» **What needs to be done**: The whole listing below must be printed again exactly, images excluded.

+---+

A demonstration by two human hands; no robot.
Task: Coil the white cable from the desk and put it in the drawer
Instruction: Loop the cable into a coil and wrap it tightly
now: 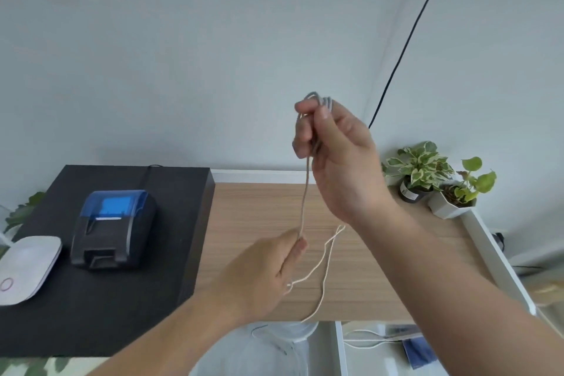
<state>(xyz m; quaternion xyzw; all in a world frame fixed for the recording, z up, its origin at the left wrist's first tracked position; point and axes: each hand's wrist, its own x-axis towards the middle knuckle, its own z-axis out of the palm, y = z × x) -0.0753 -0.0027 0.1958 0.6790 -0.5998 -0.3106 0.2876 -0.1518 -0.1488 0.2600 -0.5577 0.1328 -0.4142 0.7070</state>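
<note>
My right hand (338, 156) is raised above the wooden desk (262, 214) and pinches several folded loops of the thin white cable (305, 192) at their top. The strands hang straight down to my left hand (268, 272), which grips them lower, just above the desk. Below my left hand a loose tail of the cable curls over the desk and drops past its front edge. An open white drawer (338, 342) shows under the desk's front edge, with another white cord and a blue item inside.
A black mat (122, 308) covers the desk's left side, carrying a small black and blue printer (114, 229) and a white flat device (27, 265). Two potted plants (439, 180) stand at the back right corner. A black wire (406, 43) runs down the wall.
</note>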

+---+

» **Answer to this problem**:
A demonstration by two human hands; no robot.
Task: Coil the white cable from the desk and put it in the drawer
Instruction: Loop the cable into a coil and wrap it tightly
now: 
<state>(xyz m; quaternion xyzw; all in a world frame fixed for the recording, z up, its origin at the left wrist's first tracked position; point and axes: each hand's wrist, its own x-axis towards the middle knuckle, its own z-axis out of the palm, y = z × x) -0.0753 -0.0027 0.1958 0.6790 -0.5998 -0.3106 0.2876 -0.1518 -0.1488 0.2600 -0.5577 0.1328 -0.4142 0.7070</state>
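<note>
My right hand (338, 156) is raised above the wooden desk (262, 214) and pinches several folded loops of the thin white cable (305, 192) at their top. The strands hang straight down to my left hand (268, 272), which grips them lower, just above the desk. Below my left hand a loose tail of the cable curls over the desk and drops past its front edge. An open white drawer (338, 342) shows under the desk's front edge, with another white cord and a blue item inside.
A black mat (122, 308) covers the desk's left side, carrying a small black and blue printer (114, 229) and a white flat device (27, 265). Two potted plants (439, 180) stand at the back right corner. A black wire (406, 43) runs down the wall.
</note>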

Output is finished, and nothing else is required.